Graph

The driver provides full support for DSE graph, the distributed graph database available in DataStax Enterprise. The CqlSession interface extends GraphSession, which adds specialized methods to execute requests expressed in the Gremlin graph traversal language.

This manual only covers driver usage; for more information about server-side configuration and data modeling, refer to the DSE developer guide.

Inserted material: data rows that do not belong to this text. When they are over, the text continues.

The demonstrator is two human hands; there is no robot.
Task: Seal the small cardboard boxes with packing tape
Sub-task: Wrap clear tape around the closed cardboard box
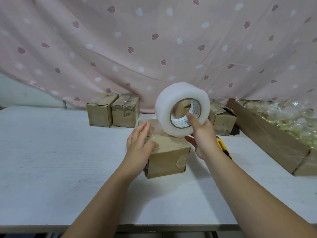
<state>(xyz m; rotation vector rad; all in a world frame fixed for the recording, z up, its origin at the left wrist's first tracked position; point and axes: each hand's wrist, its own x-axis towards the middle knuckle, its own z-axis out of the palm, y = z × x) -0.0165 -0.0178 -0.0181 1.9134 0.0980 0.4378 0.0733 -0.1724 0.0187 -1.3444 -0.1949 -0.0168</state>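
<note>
While a pink leaf-print curtain hangs across the back, the white bench below it carries everything else. A long open carton lies along the right edge, filled with clear-wrapped pieces; what they are cannot be told. Two small boxes stand side by side at the back left, touching, flaps down. Another box sits at back right, top flap torn and lifted, partly hidden by the roll.

Centre: the work box rests on the bench, near corner toward the camera, a short piece of tape stuck on its right face. A clear strip runs from the roll down onto the box top.

The tape roll, thick, milky white with a printed core, is held on edge just above the far right of the box top. Right hand grips it: index finger hooked inside the core, thumb under the outer wall, other fingers behind. Left hand is open and flat, fingers together, pressing on the left part of the box top, grasping nothing.

A yellow cutter lies on the bench just right of the box, mostly hidden by the right wrist.
</note>
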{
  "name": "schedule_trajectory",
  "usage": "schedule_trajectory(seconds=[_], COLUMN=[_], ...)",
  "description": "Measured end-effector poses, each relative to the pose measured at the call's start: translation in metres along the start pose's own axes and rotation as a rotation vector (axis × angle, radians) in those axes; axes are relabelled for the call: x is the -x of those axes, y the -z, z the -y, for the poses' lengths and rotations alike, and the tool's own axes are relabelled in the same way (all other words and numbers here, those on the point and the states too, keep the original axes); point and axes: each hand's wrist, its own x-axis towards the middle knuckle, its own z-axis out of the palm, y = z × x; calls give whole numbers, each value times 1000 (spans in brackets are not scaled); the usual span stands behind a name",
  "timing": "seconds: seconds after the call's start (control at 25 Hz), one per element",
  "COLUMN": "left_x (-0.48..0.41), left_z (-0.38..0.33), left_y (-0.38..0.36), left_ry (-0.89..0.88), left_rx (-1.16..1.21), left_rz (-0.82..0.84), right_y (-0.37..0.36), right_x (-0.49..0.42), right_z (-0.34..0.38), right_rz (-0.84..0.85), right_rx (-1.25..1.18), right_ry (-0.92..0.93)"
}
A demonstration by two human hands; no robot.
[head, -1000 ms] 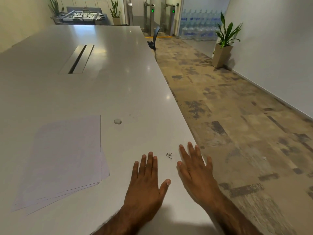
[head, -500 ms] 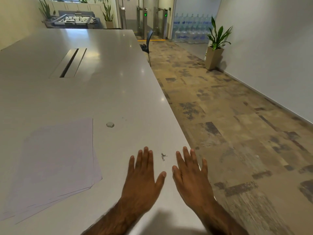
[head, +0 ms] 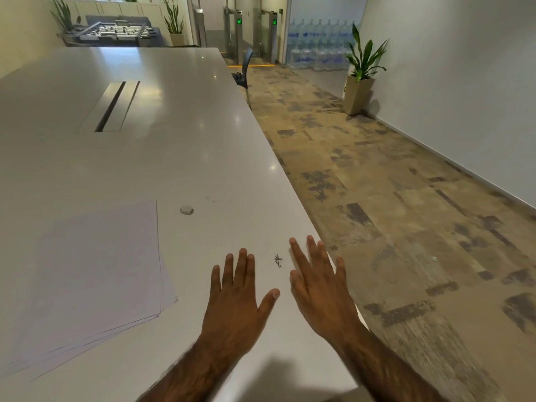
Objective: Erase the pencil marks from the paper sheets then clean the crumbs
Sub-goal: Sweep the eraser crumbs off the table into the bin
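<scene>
Dark grey eraser crumbs (head: 278, 260) are being flanked on the white table (head: 174, 158) by flat, empty, spread-open left hand (head: 236, 297) and right hand (head: 320, 282); sweeping together is being judged next.

A long, glossy white tabletop (head: 174, 158) has a recessed grey cable slot (head: 111, 107) near its middle and a small round grey disc (head: 186, 210) on it. Patchy tan-and-grey carpet (head: 377, 198) runs alongside. A leafy green plant in a beige square planter (head: 359, 82) stands by the white wall (head: 464, 82), near stacked water bottles (head: 316, 44).
</scene>
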Motion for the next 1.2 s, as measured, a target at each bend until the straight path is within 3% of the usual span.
schedule_trajectory(seconds=[0.2,0.32,0.4,0.64,0.76,0.88,1.04,1.2], left_x=[-12,-5,-3,-1,21,30,9,-1], left_z=[-15,-17,-22,-34,-5,5,-27,-49], left_y=[9,11,12,16,10,14,12,11], left_ry=[-125,64,152,-106,94,219,115,-55], left_rx=[104,62,28,171,17,-32,71,29], left_rz=[2,-46,7,2,-77,-40,19,30], right_y=[2,0,0,-1,0,1,-2,-2], right_x=[1,1,-2,-3,-3,-3,-3,-3], right_z=[2,1,0,0,1,0,-1,-2], right_rz=[-43,-76,-92,-110,-87,-77,-66,-95], right_rx=[-45,-124,-156,-163,-151,-119,-77,-93], right_ry=[-49,-63,-75,-78,-88,-84,-64,-16])
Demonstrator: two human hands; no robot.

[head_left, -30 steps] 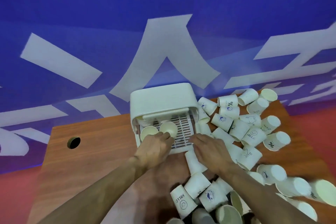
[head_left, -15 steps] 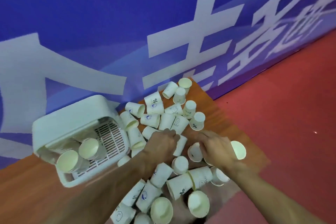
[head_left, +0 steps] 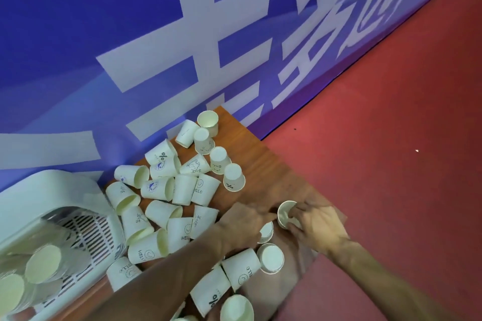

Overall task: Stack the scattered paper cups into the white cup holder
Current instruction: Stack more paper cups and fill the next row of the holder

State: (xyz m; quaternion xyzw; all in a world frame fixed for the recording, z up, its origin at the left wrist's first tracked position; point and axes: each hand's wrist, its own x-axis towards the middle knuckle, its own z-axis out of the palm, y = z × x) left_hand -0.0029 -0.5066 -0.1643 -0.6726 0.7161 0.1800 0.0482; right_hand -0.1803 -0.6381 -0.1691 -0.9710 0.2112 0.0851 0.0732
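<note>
— Since half a second ago, our left hand [head_left: 242, 227] is drawing closer to our right hand [head_left: 319, 228], and the white cup holder [head_left: 52, 198] is sliding out toward the 8 o'clock edge of our view.

— Agreed. What is our right hand doing?

— We are pinching a paper cup [head_left: 286, 212] with it at 4 o'clock on the desk [head_left: 260, 172], close to the edge. Our fingertips are dipping into the cup's mouth and our thumb is lying against the outside.

— And the left?

— We are reaching it over a half-hidden cup [head_left: 266, 232], just at 7 o'clock of the pinched one. We cannot tell whether its fingers are gripping anything, because the back of the hand is covering them.

— Where are the others lying?

— The scattered cups [head_left: 182, 189] are lying in a heap, many on their sides, running from 12 o'clock to 6 o'clock between the holder and our hands. Stacked cups [head_left: 43, 264] are sitting inside the holder, round ends facing us.

— And beyond the desk?

— Red floor [head_left: 391, 164] is showing at 3 o'clock, and a blue banner [head_left: 130, 34] with white characters is standing at 12.
</note>
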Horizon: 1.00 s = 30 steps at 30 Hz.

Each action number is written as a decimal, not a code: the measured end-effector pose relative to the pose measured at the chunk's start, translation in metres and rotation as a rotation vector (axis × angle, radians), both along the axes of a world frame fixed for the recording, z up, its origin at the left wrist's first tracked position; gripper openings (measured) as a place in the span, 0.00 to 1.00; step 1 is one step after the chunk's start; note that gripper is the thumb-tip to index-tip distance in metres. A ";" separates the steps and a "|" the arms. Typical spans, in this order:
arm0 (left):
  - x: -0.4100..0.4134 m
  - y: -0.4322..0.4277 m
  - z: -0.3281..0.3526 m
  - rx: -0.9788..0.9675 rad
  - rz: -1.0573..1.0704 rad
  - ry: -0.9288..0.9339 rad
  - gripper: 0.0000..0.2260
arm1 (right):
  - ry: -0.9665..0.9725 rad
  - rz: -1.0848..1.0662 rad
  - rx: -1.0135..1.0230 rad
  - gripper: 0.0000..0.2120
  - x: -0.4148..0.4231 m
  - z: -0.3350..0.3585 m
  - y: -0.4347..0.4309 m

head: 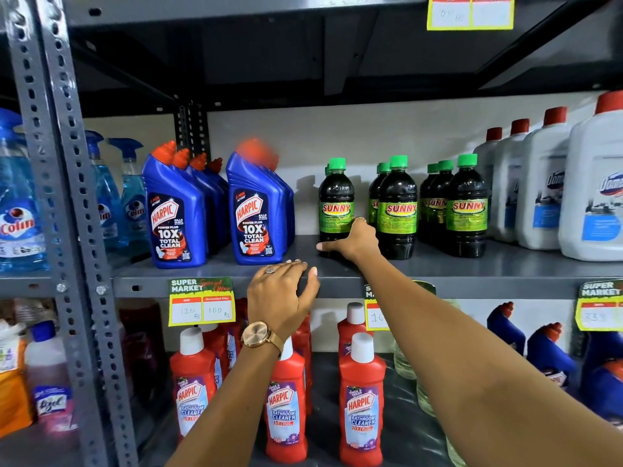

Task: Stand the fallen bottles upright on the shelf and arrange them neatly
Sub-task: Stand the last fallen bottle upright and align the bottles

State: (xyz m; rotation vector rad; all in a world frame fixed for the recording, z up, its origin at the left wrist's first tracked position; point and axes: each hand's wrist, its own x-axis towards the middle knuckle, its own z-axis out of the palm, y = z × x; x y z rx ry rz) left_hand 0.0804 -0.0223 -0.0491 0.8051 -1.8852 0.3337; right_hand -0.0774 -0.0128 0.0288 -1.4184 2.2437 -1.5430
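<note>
Head view: dark Sunny bottles [397, 210] with green caps stand upright in three short files on the grey shelf [505, 267], between blue Harpic bottles [256, 210] on the left and white jugs [542, 193] with red caps on the right. The right hand [354, 241] reaches across to the leftmost Sunny bottle [335, 203], thumb stretched along its base at the front and fingers curled round its right side behind, so the hand wraps the lower part of the bottle; how firmly it grips cannot be told. The next Sunny file stands just beside the hand's knuckles. The left hand [283, 291], wearing a ring and a gold watch [258, 335], rests with loosely spread fingers on the front lip of the shelf, holding nothing, just right of the nearer Harpic file. A second Harpic file [175, 210] stands further left, with blue Colin sprays [133, 193] beyond it behind a perforated steel upright [67, 197]. A yellow price tag [201, 301] hangs from the shelf edge below the Harpic bottles. On the shelf below stand red Harpic bathroom cleaners [362, 399] with white caps.
</note>
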 end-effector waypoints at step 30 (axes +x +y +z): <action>-0.083 -0.021 0.083 0.998 -0.270 0.059 0.43 | -0.106 0.081 0.147 0.31 -0.099 0.001 0.054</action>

Note: graph capabilities require the Apache TinkerPop™ library to be present on the classpath. The driver has a non-optional dependency on that library, but if your application does not use graph at all, it is possible to exclude it to minimize the number of runtime dependencies (see the Integration>Driver dependencies section for more details). If the library cannot be found at runtime, graph queries won’t be available and a warning will be logged, but the driver will otherwise operate normally (this is also valid for OSGi deployments).

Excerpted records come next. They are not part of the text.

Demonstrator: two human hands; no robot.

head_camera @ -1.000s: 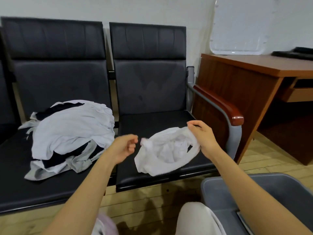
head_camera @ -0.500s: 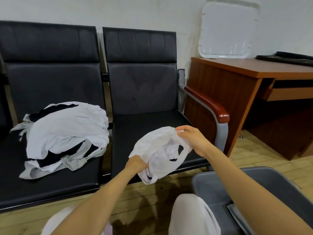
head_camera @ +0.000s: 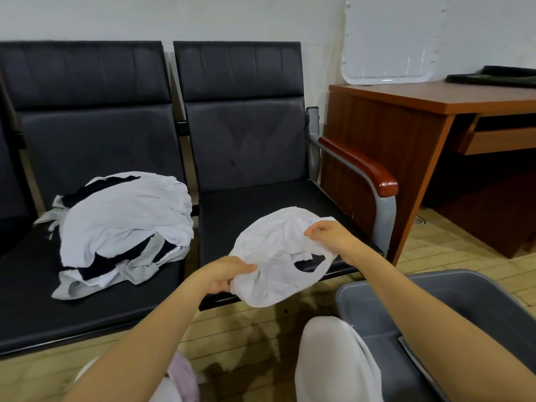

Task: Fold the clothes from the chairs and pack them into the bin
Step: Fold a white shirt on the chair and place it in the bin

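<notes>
The black bench has a grey bin on the floor at its right end and a pile of clothes on its left seat. Over the right seat's front edge a white garment, perhaps a vest, is held in curled fingers, with the left hand gripping its near edge and the right hand pinching the far edge.

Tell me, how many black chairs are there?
2 clearly: the left chair holds the clothes pile, the right chair sits behind the white garment. A dark sliver at the left edge may be a third.
</notes>
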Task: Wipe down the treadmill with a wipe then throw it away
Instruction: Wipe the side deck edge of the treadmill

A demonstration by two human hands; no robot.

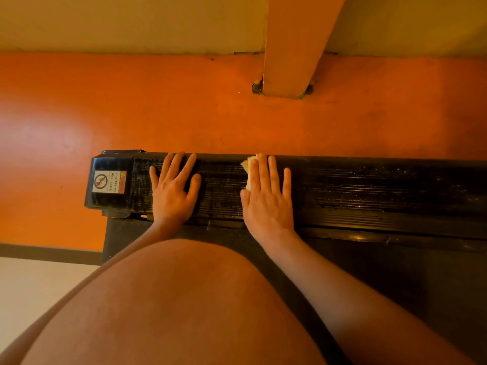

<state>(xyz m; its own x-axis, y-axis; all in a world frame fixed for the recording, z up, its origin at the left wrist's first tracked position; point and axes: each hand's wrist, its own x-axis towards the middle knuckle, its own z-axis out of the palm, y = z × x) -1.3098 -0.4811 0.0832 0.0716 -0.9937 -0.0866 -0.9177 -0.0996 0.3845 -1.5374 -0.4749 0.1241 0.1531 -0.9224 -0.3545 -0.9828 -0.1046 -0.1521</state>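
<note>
I'm kneeling at the long black ribbed side rail of the treadmill [369, 191], and my left hand [172, 188] is lying flat on it near the end, fingers straight and spread, gripping nothing. My right hand [267, 198] is pressing down flat just beside it, fingers straight and close together, and under them I'm pinning the pale, folded wipe [247, 165] against the rail; only its corner is peeking out past my forefinger and thumb, up by the rail's far edge. To the left of my left hand the glossy black plastic end cap [105, 198] is carrying a white and orange warning sticker [109, 182], which is reading sideways to me: "NO STEPPING ON SURFACE", with a crossed-out circle symbol and a small yellow warning triangle; the smaller print I can't make out. My bare knee [184, 299] is filling the lower middle of the view, hanging over the dark treadmill belt [395, 280]. Beyond the rail the smooth orange floor [184, 114] is running up to a pale wall [131, 22], where a peach-coloured slanted post [295, 48] is standing, bolted at its foot.
</note>
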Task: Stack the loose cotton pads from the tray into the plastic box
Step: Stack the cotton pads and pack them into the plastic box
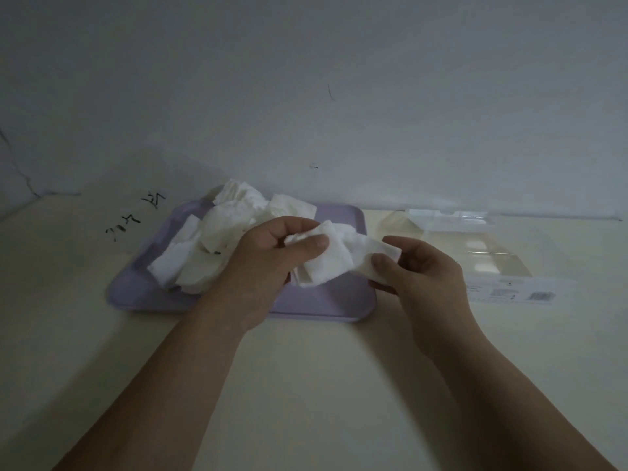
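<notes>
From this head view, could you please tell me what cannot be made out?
Head view:
- Held cotton pads: their count, overlapped and covered by the left hand and right hand.
- Tray: its middle, behind the left hand.
- Plastic box: its contents, lost in clear walls and dim light.
- Box label: print too small.

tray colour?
Pale lilac, plain with no pattern: the tray shows best in the head view, the only one.

I count one tray, one plastic box, left hand, right hand, and cotton pads too heaped to number.
</notes>
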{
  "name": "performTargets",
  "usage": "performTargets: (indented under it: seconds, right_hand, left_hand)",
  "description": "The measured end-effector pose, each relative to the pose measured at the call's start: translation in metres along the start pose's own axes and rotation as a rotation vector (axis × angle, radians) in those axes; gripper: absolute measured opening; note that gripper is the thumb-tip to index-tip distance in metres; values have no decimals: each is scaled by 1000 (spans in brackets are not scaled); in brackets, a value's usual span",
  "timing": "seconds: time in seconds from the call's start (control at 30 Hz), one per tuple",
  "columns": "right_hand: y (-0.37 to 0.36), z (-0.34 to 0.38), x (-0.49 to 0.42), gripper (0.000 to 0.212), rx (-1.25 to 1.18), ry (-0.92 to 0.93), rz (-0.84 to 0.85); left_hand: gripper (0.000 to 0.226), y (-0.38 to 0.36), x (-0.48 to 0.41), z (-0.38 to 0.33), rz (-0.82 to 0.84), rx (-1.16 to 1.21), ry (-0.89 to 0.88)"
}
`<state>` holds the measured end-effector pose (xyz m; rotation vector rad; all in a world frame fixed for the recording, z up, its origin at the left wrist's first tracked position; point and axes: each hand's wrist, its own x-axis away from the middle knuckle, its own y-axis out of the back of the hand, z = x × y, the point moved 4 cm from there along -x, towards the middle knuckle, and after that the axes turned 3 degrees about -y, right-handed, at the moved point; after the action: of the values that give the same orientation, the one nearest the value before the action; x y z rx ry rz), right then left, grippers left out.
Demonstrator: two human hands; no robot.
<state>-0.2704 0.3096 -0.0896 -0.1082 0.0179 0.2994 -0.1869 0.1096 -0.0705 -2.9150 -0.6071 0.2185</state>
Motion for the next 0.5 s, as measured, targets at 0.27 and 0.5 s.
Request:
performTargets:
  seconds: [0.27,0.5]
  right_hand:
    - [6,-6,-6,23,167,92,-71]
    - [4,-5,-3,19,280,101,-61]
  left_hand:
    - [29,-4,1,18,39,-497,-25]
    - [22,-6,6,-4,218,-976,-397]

If you do use graph, it is important to keep the precise TinkerPop version that the driver depends on: unlike the driver, TinkerPop does not follow semantic versioning, so even a patch version change (e.g. 3.3.0 vs 3.3.3) could introduce incompatibilities. So do not declare an explicit dependency in your application, let the driver pull it transitively.

Overview

There are 3 ways to execute graph requests:

  1. Passing a Gremlin script directly in a plain Java string. We’ll refer to this as the script API:

    CqlSession session = CqlSession.builder().build();
    
    String script = "g.V().has('name', name)";
    ScriptGraphStatement statement =
        ScriptGraphStatement.builder(script)
            .withQueryParam("name", "marko")
            .build();
    
    GraphResultSet result = session.execute(statement);
    for (GraphNode node : result) {
      System.out.println(node.asVertex());
    }
    
  2. Building a traversal with the TinkerPop fluent API, and executing it explicitly with the session:

    import static com.datastax.dse.driver.api.core.graph.DseGraph.g;
    
    GraphTraversal<Vertex, Vertex> traversal = g.V().has("name", "marko");
    FluentGraphStatement statement = FluentGraphStatement.newInstance(traversal);
    
    GraphResultSet result = session.execute(statement);
    for (GraphNode node : result) {
      System.out.println(node.asVertex());
    }
    
  3. Building a connected traversal with the fluent API, and executing it implicitly by invoking a terminal step:

    GraphTraversalSource g = DseGraph.g
        .withRemote(DseGraph.remoteConnectionBuilder(session).build());
    
    List<Vertex> vertices = g.V().has("name", "marko").toList();
    

All executions modes rely on the same set of configuration options.

The script and explicit fluent API return driver-specific result sets. The implicit fluent API returns Apache TinkerPop™ types directly.